With the increasing recognition of the need to detect preclinical cognitive changes, it is critical to identify a more efficient means of assessing cognition at the population level. While standard neuropsychological tests are important for determining the clinical diagnosis of dementia, they are time-consuming, labor-intensive, and not suitable for repeated testing at the population-level [4,29]. Brief computerized cognitive batteries may be a better option for this purpose, particularly if they are easy to understand and designed for repeated administration (i.e., minimal practice effects and lack of ceiling effects). Several computerized tests have been developed including CogState, CANTAB, CNS Vital Signs, and NIH Toolbox (see [3], [5], and [6] for a more in-depth comparison of computerized tests). In the present study, we characterized the feasibility of the computerized CogState battery in the population-based MCSA, identified factors associated with test completion, compared performance to a standard neuropsychological battery, and compared performance on different platforms.
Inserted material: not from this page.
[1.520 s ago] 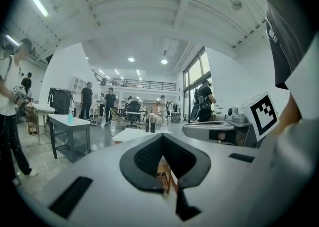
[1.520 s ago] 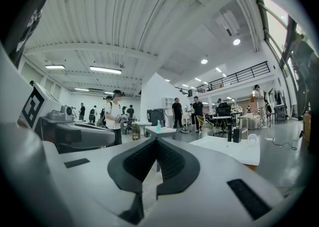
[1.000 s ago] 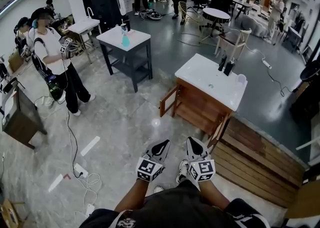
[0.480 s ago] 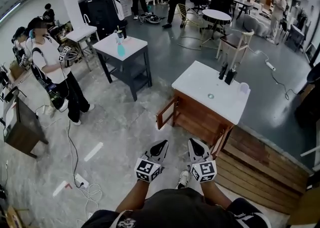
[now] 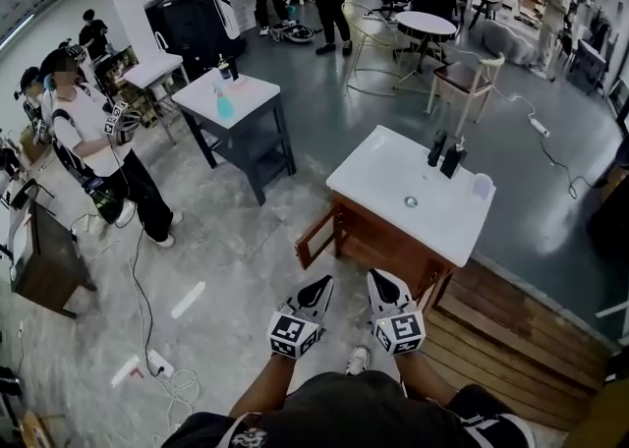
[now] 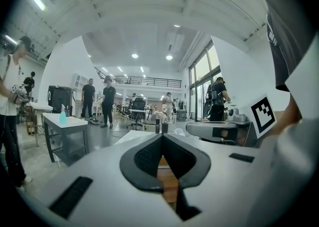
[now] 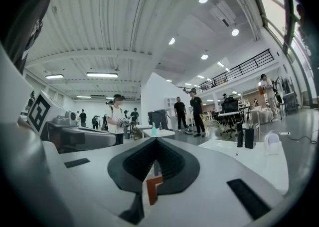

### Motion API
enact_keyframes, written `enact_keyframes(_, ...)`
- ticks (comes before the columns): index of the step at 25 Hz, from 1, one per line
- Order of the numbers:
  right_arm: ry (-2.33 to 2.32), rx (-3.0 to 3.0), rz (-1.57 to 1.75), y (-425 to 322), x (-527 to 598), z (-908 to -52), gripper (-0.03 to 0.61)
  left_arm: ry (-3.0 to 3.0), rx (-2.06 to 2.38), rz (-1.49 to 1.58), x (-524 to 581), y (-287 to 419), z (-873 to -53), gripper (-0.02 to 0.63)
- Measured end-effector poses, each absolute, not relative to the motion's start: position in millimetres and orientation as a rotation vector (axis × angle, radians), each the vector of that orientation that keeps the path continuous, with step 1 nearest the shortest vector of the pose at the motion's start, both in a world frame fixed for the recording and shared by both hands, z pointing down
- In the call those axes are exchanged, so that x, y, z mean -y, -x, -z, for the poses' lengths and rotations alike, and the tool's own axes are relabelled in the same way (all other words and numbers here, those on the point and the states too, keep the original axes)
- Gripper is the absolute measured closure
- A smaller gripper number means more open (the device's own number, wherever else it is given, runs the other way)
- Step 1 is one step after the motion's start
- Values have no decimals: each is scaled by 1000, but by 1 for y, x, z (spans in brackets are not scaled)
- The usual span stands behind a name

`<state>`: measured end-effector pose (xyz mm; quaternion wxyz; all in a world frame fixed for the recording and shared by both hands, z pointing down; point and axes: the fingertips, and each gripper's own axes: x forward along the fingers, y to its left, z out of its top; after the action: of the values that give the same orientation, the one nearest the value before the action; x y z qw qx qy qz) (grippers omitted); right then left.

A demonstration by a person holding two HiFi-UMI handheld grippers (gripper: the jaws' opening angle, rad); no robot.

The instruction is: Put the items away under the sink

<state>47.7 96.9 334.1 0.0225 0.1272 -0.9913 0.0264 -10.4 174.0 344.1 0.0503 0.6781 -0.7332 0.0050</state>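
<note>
White-shirted person (image 5: 84,127) stands at approx. 10 o'clock in the head view. At 11 o'clock, a dark-framed counter (image 5: 257,94) carries a blue spray bottle (image 5: 224,107). Low centre, at 6 o'clock, is the left hand-held gripper (image 5: 319,286), jaws together, tips meeting, nothing btwn them. Just beside it is the right hand-held gripper (image 5: 378,279), jaws likewise closed & empty. Both point level toward 12–1 o'clock. Ahead of them sits the sink cabinet (image 5: 373,240): wood body, white counter (image 5: 383,176) on top w/ a round drain (image 5: 411,201). Its left door (image 5: 313,238) hangs open toward 9 o'clock. On the white counter's far side, approx. 1 o'clock from the drain, two dark upright items (image 5: 444,153) stand close together. A clear cup (image 5: 481,184) is at 4 o'clock of them, apart. Wood planking (image 5: 511,328) covers the floor at 4 o'clock of the cabinet.
</note>
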Motion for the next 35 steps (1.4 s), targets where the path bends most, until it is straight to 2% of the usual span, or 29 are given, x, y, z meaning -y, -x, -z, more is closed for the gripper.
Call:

The feasibility of the computerized tests was demonstrated by the ability to obtain valid data for most individuals (≥97% for each test), including those with MCI. Older individuals or those with MCI were less likely to have valid data, but the overall percentage of invalid data for any given test was low. As the MCSA is population-based, we administered CogState to individuals who had never used a computer or cell phone, with low education (e.g., elementary education only), psychiatric disorders (axis I and axis II), multiple medical comorbidities, and over the age of 90, demonstrating that the test is feasible in the general population. While individuals in Olmsted County, MN, aged 50 and older, are primarily Caucasian, our results may not be generalizable to other ethnicities. However, our experience is consistent with the successful administration of the tests to indigenous Australians (e.g., [30,31]), and adults and children with schizophrenia, traumatic brain injury, acute stroke, and HIV [8,32,33].

Older individuals performed statistically worse than younger individuals (see Table 3), but this statistical difference was largely driven by the sample size since the absolute difference was very small. Regardless, this may suggest that some elderly individuals need more administrative oversight and help in understanding the test directions and/or navigating the computer. As the current middle-agers, with more computer experience, become elderly this difference may become less apparent. We also observed a higher frequency of invalid data amongst those with lower education, possibly reflecting less exposure to computers, and individuals with medical comorbidities. In our experience, individuals with vision problems had difficulties with the lines in the GMLT maze, and individuals with arthritis or tremor had difficulty with the mouse. Other variables including sex, depression, anxiety, and APOE E4 genotype had little effect on test performance.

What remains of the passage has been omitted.